Leave the pictures out and restate each entry below word for word.

▸ Task data:
*-*-*

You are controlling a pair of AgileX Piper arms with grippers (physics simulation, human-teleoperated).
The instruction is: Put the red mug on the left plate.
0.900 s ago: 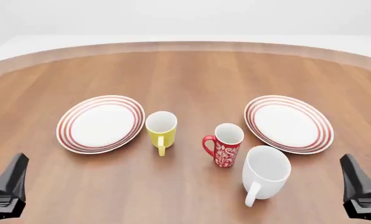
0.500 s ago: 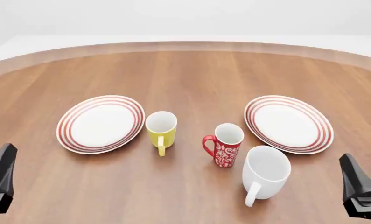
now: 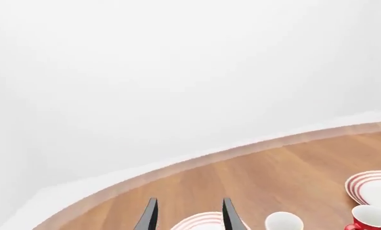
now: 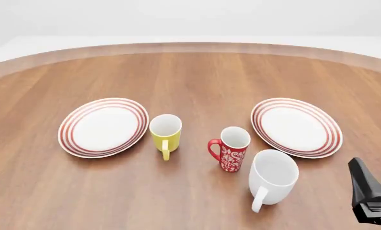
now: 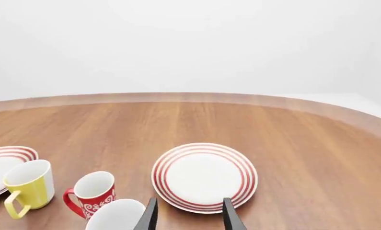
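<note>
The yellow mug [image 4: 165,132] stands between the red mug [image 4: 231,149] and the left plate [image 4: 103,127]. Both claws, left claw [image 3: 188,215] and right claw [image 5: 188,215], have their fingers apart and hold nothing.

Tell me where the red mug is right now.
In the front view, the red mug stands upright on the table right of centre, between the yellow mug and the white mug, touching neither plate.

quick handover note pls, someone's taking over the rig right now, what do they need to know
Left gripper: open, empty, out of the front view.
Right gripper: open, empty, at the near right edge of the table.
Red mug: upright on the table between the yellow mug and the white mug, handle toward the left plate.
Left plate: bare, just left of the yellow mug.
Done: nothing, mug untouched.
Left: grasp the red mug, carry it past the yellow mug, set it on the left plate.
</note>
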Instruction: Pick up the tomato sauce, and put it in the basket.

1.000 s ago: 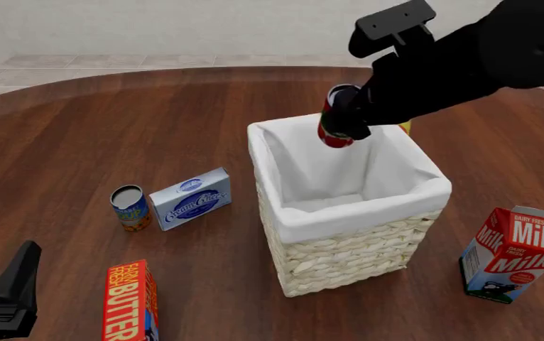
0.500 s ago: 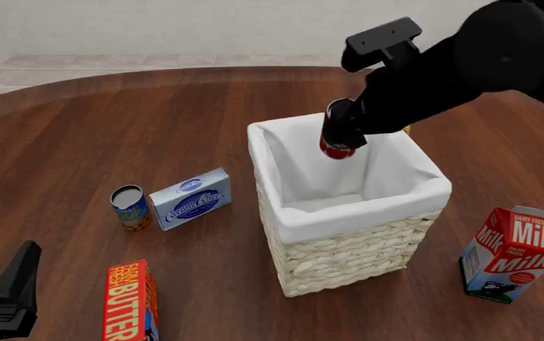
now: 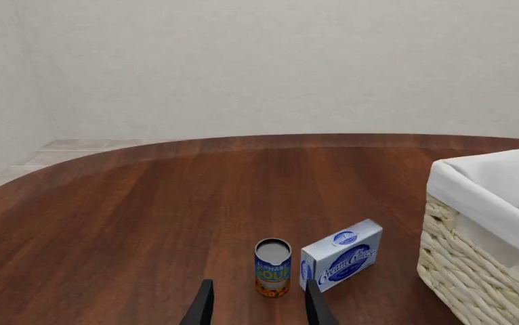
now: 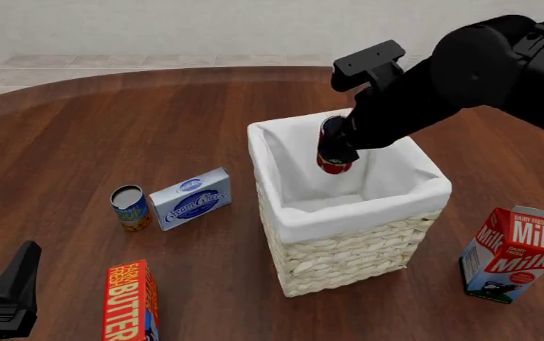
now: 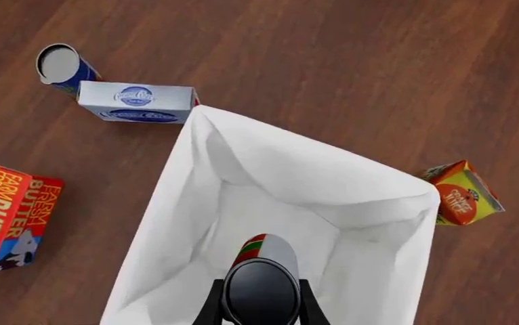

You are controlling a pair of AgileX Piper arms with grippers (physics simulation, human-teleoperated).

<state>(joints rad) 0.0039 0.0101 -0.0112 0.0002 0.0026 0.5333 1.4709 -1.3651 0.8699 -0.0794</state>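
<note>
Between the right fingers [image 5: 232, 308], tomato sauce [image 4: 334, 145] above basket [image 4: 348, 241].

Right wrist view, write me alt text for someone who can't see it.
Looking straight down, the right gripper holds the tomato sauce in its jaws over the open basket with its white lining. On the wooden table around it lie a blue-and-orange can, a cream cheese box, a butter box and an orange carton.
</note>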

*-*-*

▸ Worked solution:
You are controlling a pair of AgileX Piper arms with grippers (physics simulation, human-teleoperated).
The instruction is: Put the red mug on the left plate.
0.900 s ago: 
0.500 s ago: 
now: 
now: 
now: 
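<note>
The yellow mug [image 4: 165,132] stands between the red mug [image 4: 231,149] and the left plate [image 4: 103,127]. Both claws, left claw [image 3: 188,215] and right claw [image 5: 188,215], have their fingers apart and hold nothing.

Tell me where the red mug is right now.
In the front view, the red mug stands upright on the table right of centre, between the yellow mug and the white mug, touching neither plate.

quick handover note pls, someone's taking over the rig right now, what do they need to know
Left gripper: open, empty, out of the front view.
Right gripper: open, empty, at the near right edge of the table.
Red mug: upright on the table between the yellow mug and the white mug, handle toward the left plate.
Left plate: bare, just left of the yellow mug.
Done: nothing, mug untouched.
Left: grasp the red mug, carry it past the yellow mug, set it on the left plate.
</note>
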Instruction: Pick up the tomato sauce, and put it in the basket.

1.000 s ago: 
0.500 s ago: 
now: 
now: 
now: 

You are controlling a pair of AgileX Piper arms with grippers (physics simulation, human-teleoperated).

<state>(joints rad) 0.0039 0.0101 -0.0112 0.0002 0.0026 0.5333 1.4709 -1.3651 0.8699 -0.0794</state>
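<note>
Between the right fingers [image 5: 232, 308], tomato sauce [image 4: 334, 145] above basket [image 4: 348, 241].

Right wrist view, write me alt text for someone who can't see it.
Looking straight down, the right gripper holds the tomato sauce in its jaws over the open basket with its white lining. On the wooden table around it lie a blue-and-orange can, a cream cheese box, a butter box and an orange carton.
</note>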

No more work is needed on this answer.